The U.S. executive order issued in December did not specifically target the energy sector, but it has complicated payments related to Turkish imports of Russian crude and Russian payments for a broader range of Turkish exports. The sanctions aim to reduce Kremlin revenue and disrupt its activities in Ukraine without impeding Russian oil flows to global markets.

While the threat has not disrupted Turkey’s crude supplies significantly, some delays and disruptions in payments have occurred, particularly due to Turkish banks reviewing business relationships and tightening compliance with Russian clients. Russia, a major crude and diesel exporter to Turkey, has faced similar payment problems with other countries, affecting oil supplies to India and complicating those to the United Arab Emirates and China.

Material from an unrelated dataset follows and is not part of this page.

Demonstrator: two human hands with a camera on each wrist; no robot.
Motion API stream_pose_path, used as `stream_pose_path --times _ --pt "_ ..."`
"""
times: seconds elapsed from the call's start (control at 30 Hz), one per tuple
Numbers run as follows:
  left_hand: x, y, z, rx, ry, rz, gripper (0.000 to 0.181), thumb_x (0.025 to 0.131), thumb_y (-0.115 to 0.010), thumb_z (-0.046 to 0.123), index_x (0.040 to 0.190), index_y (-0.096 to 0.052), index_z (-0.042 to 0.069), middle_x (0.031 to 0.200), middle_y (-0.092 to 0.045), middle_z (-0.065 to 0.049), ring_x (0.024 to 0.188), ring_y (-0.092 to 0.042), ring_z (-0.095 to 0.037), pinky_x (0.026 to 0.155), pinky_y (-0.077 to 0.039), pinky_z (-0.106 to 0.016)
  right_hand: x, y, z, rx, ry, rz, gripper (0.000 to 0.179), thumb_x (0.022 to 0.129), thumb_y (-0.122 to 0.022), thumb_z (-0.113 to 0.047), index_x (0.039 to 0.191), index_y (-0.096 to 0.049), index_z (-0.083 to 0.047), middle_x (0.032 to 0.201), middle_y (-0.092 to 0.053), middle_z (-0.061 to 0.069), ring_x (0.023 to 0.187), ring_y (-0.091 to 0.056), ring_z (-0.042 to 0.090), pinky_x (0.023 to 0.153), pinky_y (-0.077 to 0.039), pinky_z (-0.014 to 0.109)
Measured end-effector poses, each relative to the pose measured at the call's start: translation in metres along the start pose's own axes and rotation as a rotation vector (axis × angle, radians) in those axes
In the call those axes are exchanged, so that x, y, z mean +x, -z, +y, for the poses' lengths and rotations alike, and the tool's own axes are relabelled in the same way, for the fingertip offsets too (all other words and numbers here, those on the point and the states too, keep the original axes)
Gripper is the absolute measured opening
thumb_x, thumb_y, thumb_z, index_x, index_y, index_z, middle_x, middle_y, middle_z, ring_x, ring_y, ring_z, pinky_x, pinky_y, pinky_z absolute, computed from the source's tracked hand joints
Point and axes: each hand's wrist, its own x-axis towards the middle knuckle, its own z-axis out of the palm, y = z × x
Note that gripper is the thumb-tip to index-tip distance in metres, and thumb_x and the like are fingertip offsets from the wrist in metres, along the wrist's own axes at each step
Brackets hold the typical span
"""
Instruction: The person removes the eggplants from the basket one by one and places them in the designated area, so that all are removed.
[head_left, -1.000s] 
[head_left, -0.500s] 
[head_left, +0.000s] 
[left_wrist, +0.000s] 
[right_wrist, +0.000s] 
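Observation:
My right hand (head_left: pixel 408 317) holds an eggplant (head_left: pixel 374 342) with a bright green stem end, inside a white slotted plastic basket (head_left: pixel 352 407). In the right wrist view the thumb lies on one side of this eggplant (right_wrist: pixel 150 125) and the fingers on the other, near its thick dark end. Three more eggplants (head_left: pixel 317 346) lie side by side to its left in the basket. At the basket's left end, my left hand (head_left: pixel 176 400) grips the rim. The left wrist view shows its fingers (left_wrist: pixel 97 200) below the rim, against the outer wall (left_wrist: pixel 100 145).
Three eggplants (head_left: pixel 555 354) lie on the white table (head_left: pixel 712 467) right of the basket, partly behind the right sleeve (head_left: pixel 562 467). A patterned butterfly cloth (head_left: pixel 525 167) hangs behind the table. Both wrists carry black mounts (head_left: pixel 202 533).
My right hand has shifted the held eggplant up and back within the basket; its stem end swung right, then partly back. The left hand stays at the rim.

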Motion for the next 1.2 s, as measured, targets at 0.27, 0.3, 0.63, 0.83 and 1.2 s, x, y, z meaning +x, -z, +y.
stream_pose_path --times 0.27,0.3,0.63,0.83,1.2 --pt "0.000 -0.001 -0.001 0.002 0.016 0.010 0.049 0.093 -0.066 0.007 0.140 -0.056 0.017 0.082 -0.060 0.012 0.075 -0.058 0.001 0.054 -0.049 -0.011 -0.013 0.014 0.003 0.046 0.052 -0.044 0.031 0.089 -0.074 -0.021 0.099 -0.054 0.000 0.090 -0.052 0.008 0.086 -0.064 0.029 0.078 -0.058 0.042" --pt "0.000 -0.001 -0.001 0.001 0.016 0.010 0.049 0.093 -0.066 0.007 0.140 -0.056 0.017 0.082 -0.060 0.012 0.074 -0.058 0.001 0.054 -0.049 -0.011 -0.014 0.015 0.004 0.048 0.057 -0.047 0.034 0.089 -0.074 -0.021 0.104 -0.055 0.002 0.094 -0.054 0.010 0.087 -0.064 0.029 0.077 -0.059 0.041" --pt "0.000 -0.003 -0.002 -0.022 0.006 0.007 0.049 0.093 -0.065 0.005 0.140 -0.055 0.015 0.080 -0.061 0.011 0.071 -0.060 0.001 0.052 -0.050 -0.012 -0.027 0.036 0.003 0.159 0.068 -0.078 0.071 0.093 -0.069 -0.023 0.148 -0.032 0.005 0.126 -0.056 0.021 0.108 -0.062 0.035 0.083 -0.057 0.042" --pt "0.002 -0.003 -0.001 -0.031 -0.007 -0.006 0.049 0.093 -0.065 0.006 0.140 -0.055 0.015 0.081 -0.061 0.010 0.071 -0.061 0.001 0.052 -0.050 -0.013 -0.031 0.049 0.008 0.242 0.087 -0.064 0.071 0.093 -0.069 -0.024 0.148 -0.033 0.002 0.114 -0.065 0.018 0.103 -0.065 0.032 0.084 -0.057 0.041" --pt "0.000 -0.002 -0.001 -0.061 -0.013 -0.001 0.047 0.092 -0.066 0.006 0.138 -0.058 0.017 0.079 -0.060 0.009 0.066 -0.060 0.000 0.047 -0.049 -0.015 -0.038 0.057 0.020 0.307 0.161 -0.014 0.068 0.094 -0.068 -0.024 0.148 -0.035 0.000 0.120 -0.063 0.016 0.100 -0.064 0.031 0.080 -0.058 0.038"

Complexity to the trade relationship

Russian President Vladimir Putin and Turkish President Tayyip Erdogan have been working to maintain close ties, with Ankara opposing Western sanctions on Moscow. However, the recent threat of secondary U.S. sanctions on Turkish banks and companies has added complexity to the trade relationship.

The disruption in payments began after the U.S. executive order on December 22, raising concerns among Turkish banks about potential risks associated with doing business with Russia. Turkish exports to Russia in January saw a 39% year-on-year decline, while imports from Russia fell 20.2%. The impact has been more prominent in non-oil trade, with exports of machinery, in particular, coming to a halt.

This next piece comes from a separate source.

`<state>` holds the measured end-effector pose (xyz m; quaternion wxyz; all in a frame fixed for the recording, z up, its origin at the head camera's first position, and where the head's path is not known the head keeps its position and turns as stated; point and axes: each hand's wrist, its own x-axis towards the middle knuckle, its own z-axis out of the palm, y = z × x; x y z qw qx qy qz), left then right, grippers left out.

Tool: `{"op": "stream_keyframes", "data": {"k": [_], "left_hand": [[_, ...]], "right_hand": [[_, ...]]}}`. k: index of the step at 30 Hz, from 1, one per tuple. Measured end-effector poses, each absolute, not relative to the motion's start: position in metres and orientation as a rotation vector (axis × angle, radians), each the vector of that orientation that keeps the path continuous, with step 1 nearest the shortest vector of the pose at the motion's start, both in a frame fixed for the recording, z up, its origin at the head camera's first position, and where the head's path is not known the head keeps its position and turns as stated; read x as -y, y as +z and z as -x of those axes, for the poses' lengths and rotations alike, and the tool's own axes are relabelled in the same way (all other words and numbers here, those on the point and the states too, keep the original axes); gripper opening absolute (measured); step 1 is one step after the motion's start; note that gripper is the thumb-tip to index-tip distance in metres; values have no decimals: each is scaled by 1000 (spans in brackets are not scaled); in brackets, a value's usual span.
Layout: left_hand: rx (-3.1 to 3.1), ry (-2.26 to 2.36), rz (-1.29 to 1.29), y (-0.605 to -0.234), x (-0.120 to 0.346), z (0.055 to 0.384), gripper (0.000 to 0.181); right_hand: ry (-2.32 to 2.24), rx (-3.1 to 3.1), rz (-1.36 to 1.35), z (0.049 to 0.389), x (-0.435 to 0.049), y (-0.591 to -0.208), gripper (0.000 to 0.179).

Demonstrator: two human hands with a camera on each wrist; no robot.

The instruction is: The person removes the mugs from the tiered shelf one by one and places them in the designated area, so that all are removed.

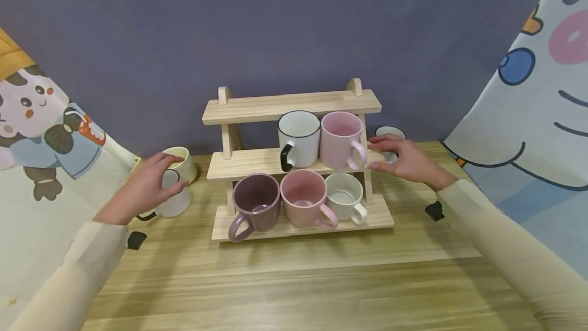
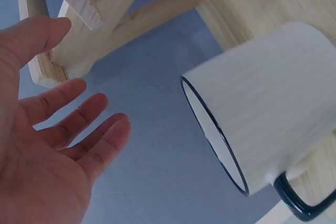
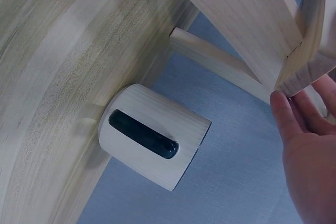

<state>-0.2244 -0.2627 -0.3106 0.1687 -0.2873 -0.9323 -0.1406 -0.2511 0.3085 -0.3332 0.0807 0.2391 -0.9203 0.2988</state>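
White mug with dark rim (image 2: 262,108): upright on the desk (image 1: 294,280), below the left fingers and not touched by them; its dark handle points out under the wrist side of the hand.
How it will handle: I think it is ceramic or enamel, so stiff, smooth, rather slippery and easy to chip, moderately heavy. The handle, or the body below the rim, seems the surest hold.
Left hand (image 1: 142,188): fingers and thumb are apart, with nothing between them.
Cream mug (image 1: 187,170): on the desk, just beyond the left fingers.
Wooden stand (image 1: 243,162): between the two hands; the end of its middle board is at the right fingers.
Right hand (image 1: 406,160): thumb and fingers are apart around that board end; if they press on it, I cannot tell.
Pale pink mug (image 1: 340,139): on the middle board, its handle just beside the right thumb.
Ribbed white mug (image 3: 163,111): on the desk beyond the right fingers, dark handle.
Writing: no brand or label I can read; only cartoon figures on the printed cloth (image 1: 27,178) outside the left fingers.
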Motion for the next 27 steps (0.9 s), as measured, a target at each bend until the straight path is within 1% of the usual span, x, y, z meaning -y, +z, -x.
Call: {"op": "stream_keyframes", "data": {"k": [12, 23, 27], "left_hand": [[2732, -520, 814, -308, 237, 228, 39], [2761, -598, 853, -314, 218, 235, 41], [2761, -608, 872, -320, 215, 236, 39]], "right_hand": [[894, 2750, -712, 250, -307, -333, 55], [888, 2762, -724, 251, -307, -331, 56], [886, 2749, -740, 252, -308, -332, 55]]}}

Turkish banks are said to be taking “extremely meticulous” measures regarding sanctions, with compliance departments closely scrutinizing transactions. The U.S. State Department expressed encouragement for reports that Turkish banks are reviewing and tightening their compliance programs for Russian clients, emphasizing the responsibility of foreign financial institutions to avoid processing transactions benefiting Russia’s military or circumventing U.S. measures.

Heightened restrictions

Additionally, two other Turkish banks have reportedly issued 30-day closure notices to Russian corporate clients who had opened accounts following Moscow’s invasion of Ukraine in 2022. The affected businesses include those using Turkey as a transit jurisdiction for settlements and deliveries, along with oil and gas traders, according to Iskander Mirgalimov, an international payments consultant for Russian businesses.

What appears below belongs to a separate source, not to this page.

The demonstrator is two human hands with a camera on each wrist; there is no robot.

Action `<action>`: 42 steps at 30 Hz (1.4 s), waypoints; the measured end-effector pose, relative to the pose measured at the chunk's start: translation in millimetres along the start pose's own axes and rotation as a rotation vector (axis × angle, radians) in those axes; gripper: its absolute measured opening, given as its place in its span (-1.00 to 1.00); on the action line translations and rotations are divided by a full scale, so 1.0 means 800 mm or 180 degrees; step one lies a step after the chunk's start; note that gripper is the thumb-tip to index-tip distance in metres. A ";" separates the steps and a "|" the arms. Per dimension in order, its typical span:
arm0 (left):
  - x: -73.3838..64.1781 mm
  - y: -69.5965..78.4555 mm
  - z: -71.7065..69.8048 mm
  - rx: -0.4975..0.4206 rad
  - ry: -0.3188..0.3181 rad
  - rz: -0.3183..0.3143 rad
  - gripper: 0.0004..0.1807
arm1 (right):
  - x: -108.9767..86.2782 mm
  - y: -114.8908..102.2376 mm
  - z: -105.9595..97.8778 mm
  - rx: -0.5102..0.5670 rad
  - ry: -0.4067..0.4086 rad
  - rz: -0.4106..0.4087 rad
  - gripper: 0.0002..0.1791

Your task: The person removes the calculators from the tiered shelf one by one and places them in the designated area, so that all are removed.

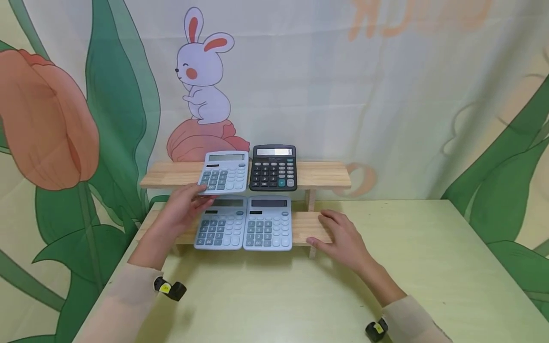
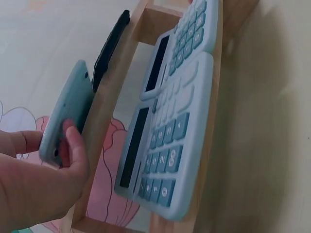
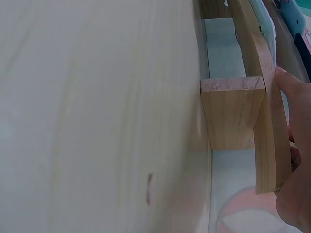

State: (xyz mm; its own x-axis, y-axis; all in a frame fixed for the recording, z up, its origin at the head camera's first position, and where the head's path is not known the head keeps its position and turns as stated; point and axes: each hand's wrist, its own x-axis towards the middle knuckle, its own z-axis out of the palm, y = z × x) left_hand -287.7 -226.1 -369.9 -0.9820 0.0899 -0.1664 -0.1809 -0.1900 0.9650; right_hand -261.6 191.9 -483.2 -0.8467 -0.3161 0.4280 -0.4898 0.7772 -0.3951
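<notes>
Head view: left hand [image 1: 187, 202] pinches a pale calculator [image 1: 226, 171], right hand [image 1: 343, 239] grips the shelf [image 1: 323, 174] (three more calculators [image 1: 273, 174] aboard).

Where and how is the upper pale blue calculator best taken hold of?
Probably the lower left corner, coming from the left, as the left hand does: the upper pale blue calculator looks thin enough to pinch; the black calculator is close on its right.

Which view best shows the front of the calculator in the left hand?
Head: the held calculator shows its front, display and keys visible. Left wrist shows its back, gripped by the left hand; right wrist, apparently just a bit of its back, top right.
</notes>
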 end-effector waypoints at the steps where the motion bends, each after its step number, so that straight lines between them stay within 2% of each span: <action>1: -0.001 0.000 -0.001 -0.0024 -0.0032 -0.0023 -0.49 | -0.001 0.001 0.000 -0.0005 0.0002 0.0003 -0.12; 3: -0.001 -0.001 -0.004 -0.0059 -0.0067 -0.0083 -0.49 | -0.002 0.002 0.000 -0.0015 0.0001 -0.0002 -0.13; 8: 0.001 -0.005 -0.006 0.0121 -0.0140 -0.0176 -0.43 | -0.004 0.004 0.000 0.0000 0.0002 -0.0006 -0.13; 12: 0.000 -0.007 -0.004 0.0228 -0.0212 -0.0167 -0.37 | -0.006 0.006 0.000 0.0012 0.0027 0.0003 -0.13; 16: -0.009 -0.009 -0.013 0.0331 -0.0355 -0.0087 -0.31 | -0.007 0.008 0.004 0.0020 0.0023 -0.0025 -0.13; 21: -0.028 -0.013 -0.039 0.0593 -0.0590 0.0123 -0.37 | -0.005 0.009 0.005 0.0015 0.0076 -0.0079 -0.13; 26: -0.048 -0.010 -0.069 0.0625 -0.0770 0.0196 -0.52 | -0.003 0.006 0.000 0.0009 0.0075 -0.0074 -0.13; 29: -0.061 -0.006 -0.089 0.0715 -0.0729 0.0205 -0.50 | -0.005 0.005 -0.003 0.0003 0.0060 -0.0067 -0.12; 33: -0.076 -0.003 -0.114 0.0935 -0.0628 0.0183 -0.36 | -0.006 0.006 -0.003 -0.0010 0.0063 -0.0058 -0.13; 37: -0.088 -0.011 -0.134 0.1197 -0.0581 0.0094 -0.27 | -0.005 0.006 -0.003 -0.0007 0.0060 -0.0048 -0.13; 42: -0.101 -0.020 -0.160 0.1352 -0.0668 0.0012 -0.31 | -0.003 0.004 -0.001 -0.0023 0.0008 -0.0061 -0.12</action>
State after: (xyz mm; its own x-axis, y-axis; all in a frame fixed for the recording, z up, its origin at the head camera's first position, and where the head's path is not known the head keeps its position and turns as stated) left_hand -212.7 -355.5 -398.3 -0.9423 0.2939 -0.1603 -0.0957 0.2222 0.9703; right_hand -260.8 195.5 -484.3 -0.8366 -0.3297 0.4375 -0.5045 0.7749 -0.3809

Individual clients are also facing heightened restrictions, including the necessity to maintain a higher account balance, as Turkish banks adjust their practices in line with increased scrutiny and compliance requirements.

These developments mark the latest impact of the U.S. sanctions threat on Turkish-Russian economic relations, adding further complexity to the financial landscape between the two countries. The situation continues to evolve, with potential consequences for businesses and individuals engaged in cross-border transactions.